Aun así, tampoco hacía falta rascar demasiado para descubrir su alma criminal bajo aquel barniz dorado. Lo único cierto era que allí donde hubiera la posibilidad de ganar unos peniques, con malas artes o por medios lícitos, Sneddon tenía el olfato para detectarlo.
Todo ello significaba que Sneddon, a diferencia del recién fallecido Calderilla MacFarlane, había logrado cruzar el Rubicón social del río Clyde. Y un poco más también. La residencia Sneddon, una gran mansión de estilo pseudogótico erigida en un terreno tan enorme que podría haber contado con su propio ayuntamiento, se encontraba en la parte más cotizada del barrio -ya de por sí cotizado- de Bearsden. Sabía que entre sus vecinos figuraban un juez del Tribunal Supremo, un par de propietarios de astilleros y muchos otros magnates de la industria. Me preguntaba qué sensación le produciría al juez compartir la sombra de un laburno y un seto de ligustro con el criminal más próspero de Glasgow. Pero claro, Willie Sneddon había alcanzado un nivel de riqueza e influencia en el cual la mayoría de la gente con la que tenía trato debía de juzgar de mal gusto sacar a colación los orígenes más que dudosos de su dinero. Y naturalmente, algún que otro sobre marrón lleno de billetes habría ayudado lo suyo. Glasgow era una ciudad en la que todo podía comprarse, incluso la respetabilidad.

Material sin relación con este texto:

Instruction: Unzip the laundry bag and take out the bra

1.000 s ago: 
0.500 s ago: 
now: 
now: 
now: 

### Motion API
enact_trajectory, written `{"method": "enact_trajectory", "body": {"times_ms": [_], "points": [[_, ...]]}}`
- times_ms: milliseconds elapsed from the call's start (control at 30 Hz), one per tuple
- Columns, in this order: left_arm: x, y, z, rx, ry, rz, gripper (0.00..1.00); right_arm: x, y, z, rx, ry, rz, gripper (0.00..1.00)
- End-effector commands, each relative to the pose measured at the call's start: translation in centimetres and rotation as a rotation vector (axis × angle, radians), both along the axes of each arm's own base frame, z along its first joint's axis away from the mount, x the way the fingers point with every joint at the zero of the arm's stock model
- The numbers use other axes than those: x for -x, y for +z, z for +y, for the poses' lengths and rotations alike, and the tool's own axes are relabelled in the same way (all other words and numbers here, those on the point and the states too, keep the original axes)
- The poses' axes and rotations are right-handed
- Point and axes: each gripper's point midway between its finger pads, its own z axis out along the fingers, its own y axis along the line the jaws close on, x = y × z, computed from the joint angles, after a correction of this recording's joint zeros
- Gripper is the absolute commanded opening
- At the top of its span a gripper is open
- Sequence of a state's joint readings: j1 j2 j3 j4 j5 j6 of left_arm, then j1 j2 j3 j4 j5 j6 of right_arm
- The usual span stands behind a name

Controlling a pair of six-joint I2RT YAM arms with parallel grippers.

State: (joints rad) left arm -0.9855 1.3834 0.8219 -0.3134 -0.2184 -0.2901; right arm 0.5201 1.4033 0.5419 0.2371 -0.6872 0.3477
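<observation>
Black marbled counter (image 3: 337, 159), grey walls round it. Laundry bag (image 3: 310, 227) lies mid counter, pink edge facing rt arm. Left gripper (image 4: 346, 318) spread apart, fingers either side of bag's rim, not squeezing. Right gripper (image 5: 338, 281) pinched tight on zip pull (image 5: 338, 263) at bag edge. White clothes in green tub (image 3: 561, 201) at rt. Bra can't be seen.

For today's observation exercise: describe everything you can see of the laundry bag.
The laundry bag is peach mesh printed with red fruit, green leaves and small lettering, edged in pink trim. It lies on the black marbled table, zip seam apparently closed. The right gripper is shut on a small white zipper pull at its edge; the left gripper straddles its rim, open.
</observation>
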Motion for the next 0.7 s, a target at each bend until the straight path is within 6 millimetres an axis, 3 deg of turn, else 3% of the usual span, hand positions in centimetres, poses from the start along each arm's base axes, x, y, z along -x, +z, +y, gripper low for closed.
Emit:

Ya no podía aplazar más mi visita a Sneddon. Él debía de estar aguardando noticias, desde luego, y lo único que podía decirle por mi parte era que encargarme del caso Kirkcaldy era una pérdida de tiempo y que Maggie MacFarlane me había confirmado que Calderilla nunca había tenido un dietario secreto.
No llovía. Tras el lechoso velo de nubes lucía un sol bastante animoso, pero la atmósfera no era tan opresiva y bochornosa como en días anteriores. Me levanté, me afeité y me puse una camisa de seda azul pálido con una corbata burdeos y un traje de dos botones de color azul marino con un toque de angora. Apenas pesaba, me caía perfecto y me había costado un riñón. Calcetines azul marino y zapatos Oxford borgoña. Sacudí los hombros de la chaqueta, me la puse y me ajusté la corbata frente al espejo. Me puse también mi nuevo sombrero, un borsalino de ala flexible, y me eché una última ojeada: me caía de maravilla aquel traje, la verdad. Era una lástima deformarlo con pesos, pero yo preveía que iba toparme tarde o temprano con Costello o con alguno de los miembros de su séquito. Normalmente llevo encima una cachiporra. Nueve centímetros de acero flexible con una bola de plomo en la punta, todo forrado de cuero cosido. Siendo como era un esclavo de la moda, sin embargo, no quería que se me diera el traje con semejante bulto. Por suerte tenía un equivalente más esbelto: una porra de mango flexible de catorce centímetros. Prácticamente la misma idea, pero aplanada y con el ancho de una billetera: como una versión reducida del afilador de cuero de los barberos. Un objeto elegante, delgado y negro; como diseñado por Chanel para Al Capone.